**PROBLEM TO SOLVE:**
In the material below, the required lines run from the one containing "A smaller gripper" through the one containing "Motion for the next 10". Copy those lines exactly, ends included, and nothing else.

┌─ SUPPLIED MATERIAL

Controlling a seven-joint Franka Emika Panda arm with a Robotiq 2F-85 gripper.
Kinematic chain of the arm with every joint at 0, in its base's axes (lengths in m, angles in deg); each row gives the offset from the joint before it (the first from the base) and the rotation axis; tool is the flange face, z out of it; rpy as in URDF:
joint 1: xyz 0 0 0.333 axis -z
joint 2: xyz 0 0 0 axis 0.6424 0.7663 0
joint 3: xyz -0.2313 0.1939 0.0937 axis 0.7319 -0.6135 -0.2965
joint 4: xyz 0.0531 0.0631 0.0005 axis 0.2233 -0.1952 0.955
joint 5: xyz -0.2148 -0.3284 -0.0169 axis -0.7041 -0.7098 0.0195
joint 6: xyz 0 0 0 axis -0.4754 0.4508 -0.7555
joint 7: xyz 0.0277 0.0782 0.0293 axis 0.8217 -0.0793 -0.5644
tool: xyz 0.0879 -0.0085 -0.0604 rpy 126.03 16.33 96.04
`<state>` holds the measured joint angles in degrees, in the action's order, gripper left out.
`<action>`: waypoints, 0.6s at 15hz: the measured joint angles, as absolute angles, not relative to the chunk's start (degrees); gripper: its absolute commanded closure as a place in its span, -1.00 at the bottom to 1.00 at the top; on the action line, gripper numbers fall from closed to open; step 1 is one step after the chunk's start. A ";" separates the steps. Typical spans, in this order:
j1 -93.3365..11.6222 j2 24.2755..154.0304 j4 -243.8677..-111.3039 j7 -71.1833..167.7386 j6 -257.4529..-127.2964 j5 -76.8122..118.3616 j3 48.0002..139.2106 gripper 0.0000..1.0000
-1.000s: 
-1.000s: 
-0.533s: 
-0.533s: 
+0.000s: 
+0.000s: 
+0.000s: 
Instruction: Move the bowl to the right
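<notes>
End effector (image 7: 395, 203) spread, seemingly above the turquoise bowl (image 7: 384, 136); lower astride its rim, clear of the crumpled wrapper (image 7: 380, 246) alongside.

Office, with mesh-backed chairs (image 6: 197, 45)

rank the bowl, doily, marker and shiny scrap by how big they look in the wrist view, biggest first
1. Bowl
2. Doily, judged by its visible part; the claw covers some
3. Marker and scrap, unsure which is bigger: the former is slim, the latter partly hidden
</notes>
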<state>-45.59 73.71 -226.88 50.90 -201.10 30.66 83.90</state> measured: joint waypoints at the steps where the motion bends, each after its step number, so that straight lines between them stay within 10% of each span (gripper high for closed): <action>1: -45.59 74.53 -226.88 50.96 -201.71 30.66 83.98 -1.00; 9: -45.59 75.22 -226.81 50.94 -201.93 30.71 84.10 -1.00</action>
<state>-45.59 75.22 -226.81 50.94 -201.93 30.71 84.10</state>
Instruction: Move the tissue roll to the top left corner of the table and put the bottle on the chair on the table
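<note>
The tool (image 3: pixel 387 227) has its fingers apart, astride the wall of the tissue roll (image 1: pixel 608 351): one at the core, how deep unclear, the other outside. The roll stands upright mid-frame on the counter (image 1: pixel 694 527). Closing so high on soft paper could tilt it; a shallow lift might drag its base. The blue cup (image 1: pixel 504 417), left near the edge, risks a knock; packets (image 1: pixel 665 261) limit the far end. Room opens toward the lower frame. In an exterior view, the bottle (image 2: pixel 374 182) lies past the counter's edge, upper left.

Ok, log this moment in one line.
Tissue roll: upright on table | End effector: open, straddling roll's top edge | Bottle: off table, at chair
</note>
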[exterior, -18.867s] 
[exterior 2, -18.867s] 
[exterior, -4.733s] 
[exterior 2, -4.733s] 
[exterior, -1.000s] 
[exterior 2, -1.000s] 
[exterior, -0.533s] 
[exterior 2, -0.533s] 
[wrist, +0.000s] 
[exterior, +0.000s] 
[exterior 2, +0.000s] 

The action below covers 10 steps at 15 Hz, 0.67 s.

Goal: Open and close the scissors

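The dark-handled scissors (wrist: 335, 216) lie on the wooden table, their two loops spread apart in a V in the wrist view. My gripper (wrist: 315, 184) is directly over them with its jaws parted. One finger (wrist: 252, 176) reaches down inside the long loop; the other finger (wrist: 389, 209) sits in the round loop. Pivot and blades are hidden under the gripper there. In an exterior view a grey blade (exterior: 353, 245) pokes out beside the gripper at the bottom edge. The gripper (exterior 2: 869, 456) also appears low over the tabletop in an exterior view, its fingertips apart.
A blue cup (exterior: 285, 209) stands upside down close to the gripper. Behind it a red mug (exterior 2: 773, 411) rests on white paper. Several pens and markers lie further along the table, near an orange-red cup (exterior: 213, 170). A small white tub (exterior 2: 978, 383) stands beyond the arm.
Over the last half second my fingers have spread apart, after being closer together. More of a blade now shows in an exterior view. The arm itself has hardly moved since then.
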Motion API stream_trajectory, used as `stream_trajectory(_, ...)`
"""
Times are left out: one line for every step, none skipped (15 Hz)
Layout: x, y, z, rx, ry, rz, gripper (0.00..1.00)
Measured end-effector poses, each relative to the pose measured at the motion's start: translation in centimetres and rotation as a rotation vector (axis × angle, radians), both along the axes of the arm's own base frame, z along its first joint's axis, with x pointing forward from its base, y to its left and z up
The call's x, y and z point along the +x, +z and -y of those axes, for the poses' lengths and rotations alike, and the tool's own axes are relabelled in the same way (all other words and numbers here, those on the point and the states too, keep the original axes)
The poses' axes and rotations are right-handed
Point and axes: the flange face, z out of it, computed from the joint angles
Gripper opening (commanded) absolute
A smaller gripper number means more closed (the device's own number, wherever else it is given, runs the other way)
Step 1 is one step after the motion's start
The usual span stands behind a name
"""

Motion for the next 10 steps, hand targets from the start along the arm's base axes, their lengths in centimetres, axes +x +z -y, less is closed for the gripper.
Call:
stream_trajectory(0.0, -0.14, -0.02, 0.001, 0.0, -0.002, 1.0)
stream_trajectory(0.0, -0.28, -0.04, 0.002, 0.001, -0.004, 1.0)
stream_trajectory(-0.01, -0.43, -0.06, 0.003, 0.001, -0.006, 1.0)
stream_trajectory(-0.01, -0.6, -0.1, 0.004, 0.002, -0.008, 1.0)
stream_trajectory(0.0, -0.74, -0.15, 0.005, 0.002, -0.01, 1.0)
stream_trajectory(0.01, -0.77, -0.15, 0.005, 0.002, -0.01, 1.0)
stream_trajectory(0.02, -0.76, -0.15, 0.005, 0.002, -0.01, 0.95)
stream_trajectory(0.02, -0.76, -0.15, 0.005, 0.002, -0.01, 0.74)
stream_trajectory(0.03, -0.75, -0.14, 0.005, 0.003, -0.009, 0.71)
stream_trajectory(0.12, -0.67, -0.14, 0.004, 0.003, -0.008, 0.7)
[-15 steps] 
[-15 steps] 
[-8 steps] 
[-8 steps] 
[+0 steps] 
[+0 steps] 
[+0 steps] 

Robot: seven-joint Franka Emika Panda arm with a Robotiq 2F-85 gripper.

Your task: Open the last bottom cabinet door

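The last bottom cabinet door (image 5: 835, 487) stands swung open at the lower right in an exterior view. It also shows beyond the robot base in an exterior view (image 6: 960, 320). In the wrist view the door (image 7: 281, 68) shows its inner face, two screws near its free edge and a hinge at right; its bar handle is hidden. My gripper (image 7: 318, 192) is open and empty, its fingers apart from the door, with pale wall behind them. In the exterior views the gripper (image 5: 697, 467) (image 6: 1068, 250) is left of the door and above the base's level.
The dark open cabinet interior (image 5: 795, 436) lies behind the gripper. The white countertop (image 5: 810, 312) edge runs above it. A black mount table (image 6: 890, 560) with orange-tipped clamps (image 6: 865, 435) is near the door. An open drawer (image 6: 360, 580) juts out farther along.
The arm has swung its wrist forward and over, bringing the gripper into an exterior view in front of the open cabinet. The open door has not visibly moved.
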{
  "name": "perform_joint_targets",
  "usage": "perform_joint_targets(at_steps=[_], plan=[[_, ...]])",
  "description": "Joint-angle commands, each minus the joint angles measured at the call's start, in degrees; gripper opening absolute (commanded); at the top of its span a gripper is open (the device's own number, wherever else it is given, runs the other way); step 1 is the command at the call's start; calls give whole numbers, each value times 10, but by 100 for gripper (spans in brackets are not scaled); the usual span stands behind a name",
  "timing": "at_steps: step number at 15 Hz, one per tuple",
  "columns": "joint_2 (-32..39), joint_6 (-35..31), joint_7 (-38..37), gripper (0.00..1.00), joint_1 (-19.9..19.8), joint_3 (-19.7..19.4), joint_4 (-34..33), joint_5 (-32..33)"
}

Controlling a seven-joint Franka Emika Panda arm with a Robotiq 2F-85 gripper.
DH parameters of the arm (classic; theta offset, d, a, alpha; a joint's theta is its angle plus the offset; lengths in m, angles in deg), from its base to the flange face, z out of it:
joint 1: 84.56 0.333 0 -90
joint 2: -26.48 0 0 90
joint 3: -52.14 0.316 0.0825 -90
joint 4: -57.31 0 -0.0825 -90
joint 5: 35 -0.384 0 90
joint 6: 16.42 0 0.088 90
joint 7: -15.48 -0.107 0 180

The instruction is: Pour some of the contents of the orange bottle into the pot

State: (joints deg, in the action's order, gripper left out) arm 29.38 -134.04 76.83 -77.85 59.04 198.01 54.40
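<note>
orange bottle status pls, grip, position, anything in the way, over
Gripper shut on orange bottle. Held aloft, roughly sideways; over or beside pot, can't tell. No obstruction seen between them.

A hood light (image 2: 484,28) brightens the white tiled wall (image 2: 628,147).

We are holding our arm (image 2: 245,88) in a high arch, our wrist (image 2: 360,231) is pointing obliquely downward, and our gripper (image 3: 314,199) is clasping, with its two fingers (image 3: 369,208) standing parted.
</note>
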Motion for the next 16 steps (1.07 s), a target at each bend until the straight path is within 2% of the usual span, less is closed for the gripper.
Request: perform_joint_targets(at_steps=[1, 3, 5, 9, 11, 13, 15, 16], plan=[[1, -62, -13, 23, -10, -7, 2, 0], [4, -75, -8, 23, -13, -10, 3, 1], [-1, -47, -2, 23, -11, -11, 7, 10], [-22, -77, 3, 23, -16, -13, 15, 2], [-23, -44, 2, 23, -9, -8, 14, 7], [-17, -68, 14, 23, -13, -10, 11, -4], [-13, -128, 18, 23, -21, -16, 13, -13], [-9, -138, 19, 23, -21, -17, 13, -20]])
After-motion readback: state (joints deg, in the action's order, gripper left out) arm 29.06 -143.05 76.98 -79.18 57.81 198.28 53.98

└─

**RESULT OF THIS TASK:**
A smaller gripper number means more closed (the device's own number, wherever else it is given, runs the other way)
Step 1 is one step after the motion's start
The usual span stands behind a name
"""

Motion for the next 10 steps, hand targets from the start along the arm's base axes, their lengths in centimetres, axes +x +z -y, less is closed for the gripper.

This exercise requires nothing further.